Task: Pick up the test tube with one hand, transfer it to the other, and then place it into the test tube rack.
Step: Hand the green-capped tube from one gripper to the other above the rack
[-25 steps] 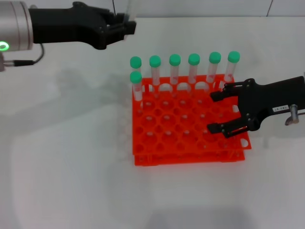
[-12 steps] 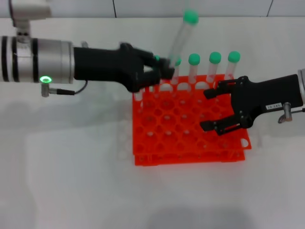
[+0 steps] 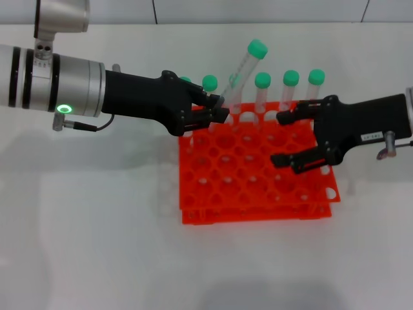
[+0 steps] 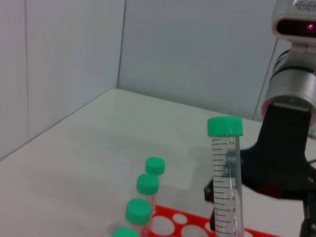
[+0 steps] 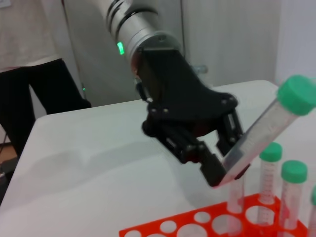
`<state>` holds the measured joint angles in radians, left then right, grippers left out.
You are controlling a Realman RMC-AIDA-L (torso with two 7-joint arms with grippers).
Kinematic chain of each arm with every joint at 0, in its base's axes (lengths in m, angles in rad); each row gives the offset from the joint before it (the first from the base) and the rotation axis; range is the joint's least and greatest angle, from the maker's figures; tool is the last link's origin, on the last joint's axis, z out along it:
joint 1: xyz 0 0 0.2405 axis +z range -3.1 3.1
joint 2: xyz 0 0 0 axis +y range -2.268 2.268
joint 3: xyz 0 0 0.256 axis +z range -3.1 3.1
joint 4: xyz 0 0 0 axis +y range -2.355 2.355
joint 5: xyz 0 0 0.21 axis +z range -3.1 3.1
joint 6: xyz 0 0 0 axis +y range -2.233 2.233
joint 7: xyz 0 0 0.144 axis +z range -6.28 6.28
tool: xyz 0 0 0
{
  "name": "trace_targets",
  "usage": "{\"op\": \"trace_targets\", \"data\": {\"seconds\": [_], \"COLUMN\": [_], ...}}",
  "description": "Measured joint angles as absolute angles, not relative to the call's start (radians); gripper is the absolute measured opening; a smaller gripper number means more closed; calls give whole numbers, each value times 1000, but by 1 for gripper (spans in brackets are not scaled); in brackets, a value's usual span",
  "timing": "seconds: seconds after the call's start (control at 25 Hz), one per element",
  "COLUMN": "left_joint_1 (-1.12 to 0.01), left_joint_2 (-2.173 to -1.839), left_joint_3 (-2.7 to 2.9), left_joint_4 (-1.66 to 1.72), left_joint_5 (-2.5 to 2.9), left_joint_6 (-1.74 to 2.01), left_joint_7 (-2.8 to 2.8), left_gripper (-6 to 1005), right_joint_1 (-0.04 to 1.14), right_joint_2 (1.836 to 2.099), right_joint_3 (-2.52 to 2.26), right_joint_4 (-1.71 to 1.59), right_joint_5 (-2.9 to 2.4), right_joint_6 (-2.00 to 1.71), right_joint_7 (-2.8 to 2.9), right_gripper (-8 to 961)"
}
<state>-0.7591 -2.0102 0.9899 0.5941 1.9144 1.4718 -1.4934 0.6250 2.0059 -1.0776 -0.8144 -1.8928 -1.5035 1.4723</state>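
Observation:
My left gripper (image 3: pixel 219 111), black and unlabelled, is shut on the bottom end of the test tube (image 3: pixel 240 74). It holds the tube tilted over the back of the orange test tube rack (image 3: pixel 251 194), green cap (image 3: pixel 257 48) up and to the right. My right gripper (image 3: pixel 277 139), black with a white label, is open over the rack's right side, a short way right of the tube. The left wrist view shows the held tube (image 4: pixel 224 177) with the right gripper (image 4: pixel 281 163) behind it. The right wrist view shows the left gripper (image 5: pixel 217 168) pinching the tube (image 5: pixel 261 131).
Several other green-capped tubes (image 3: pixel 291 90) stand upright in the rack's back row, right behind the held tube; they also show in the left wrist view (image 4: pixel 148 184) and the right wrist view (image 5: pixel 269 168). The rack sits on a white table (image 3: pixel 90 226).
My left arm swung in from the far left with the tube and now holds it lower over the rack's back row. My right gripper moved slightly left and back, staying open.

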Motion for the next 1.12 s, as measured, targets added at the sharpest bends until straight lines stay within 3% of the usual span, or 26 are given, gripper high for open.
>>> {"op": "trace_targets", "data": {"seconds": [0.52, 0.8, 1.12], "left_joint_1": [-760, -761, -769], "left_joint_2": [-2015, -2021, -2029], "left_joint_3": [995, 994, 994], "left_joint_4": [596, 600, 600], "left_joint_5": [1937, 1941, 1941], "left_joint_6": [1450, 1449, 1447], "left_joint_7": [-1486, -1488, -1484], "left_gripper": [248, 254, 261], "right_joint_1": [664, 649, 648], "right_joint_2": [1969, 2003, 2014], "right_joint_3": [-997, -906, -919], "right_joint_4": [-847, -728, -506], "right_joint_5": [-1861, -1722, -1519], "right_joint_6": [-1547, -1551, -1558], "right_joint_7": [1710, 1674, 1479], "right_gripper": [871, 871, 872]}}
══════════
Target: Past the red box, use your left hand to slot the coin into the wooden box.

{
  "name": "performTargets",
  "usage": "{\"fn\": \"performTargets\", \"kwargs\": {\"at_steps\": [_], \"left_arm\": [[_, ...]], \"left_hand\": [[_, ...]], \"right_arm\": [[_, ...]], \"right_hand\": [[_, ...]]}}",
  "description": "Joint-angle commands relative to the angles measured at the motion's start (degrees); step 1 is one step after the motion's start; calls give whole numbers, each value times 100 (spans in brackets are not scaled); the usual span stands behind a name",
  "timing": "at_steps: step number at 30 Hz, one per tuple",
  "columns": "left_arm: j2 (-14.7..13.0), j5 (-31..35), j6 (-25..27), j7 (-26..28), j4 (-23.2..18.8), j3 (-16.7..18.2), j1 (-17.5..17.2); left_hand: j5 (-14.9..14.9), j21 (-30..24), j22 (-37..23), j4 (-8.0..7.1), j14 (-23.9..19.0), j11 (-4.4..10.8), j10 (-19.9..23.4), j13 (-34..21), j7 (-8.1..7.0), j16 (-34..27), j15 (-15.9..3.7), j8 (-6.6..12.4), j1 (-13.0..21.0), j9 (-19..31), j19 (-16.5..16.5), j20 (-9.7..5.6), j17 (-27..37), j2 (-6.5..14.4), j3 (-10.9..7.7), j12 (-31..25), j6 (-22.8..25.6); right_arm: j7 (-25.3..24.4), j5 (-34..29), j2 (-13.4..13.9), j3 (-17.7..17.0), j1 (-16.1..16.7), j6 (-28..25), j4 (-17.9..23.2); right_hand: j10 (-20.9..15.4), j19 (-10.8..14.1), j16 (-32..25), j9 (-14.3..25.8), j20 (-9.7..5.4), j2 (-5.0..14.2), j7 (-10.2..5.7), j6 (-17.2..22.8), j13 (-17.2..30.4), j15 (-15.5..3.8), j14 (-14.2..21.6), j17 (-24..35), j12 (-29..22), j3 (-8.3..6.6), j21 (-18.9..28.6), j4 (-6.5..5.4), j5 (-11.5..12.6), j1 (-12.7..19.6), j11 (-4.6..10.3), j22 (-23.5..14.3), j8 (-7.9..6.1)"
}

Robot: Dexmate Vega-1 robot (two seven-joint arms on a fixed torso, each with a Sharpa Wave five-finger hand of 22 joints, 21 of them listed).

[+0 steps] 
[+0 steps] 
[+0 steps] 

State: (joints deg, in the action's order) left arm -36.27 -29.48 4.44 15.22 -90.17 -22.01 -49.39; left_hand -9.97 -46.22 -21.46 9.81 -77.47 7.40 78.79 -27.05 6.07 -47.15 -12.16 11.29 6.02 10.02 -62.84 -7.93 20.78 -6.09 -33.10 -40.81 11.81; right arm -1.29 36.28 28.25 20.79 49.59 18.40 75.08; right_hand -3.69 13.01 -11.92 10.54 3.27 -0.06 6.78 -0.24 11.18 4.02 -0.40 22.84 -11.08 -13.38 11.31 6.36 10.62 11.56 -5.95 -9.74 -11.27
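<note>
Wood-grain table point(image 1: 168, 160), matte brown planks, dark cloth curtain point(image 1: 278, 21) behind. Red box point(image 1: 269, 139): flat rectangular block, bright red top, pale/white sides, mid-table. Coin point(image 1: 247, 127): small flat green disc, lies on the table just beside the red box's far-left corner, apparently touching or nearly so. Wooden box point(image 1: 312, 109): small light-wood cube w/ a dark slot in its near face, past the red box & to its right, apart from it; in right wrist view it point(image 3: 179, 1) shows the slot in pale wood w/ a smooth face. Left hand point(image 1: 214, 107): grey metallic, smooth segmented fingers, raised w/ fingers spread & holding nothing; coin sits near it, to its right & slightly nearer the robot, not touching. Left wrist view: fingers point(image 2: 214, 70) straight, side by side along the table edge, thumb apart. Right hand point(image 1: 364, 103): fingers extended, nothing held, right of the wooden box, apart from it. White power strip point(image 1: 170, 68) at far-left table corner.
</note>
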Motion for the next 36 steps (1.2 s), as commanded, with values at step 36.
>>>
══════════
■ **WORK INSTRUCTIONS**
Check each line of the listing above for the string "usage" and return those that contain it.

■ **SOLUTION**
  "usage": "{\"op\": \"trace_targets\", \"data\": {\"seconds\": [_], \"COLUMN\": [_], ...}}",
  "usage": "{\"fn\": \"performTargets\", \"kwargs\": {\"at_steps\": [_], \"left_arm\": [[_, ...]], \"left_hand\": [[_, ...]], \"right_arm\": [[_, ...]], \"right_hand\": [[_, ...]]}}",

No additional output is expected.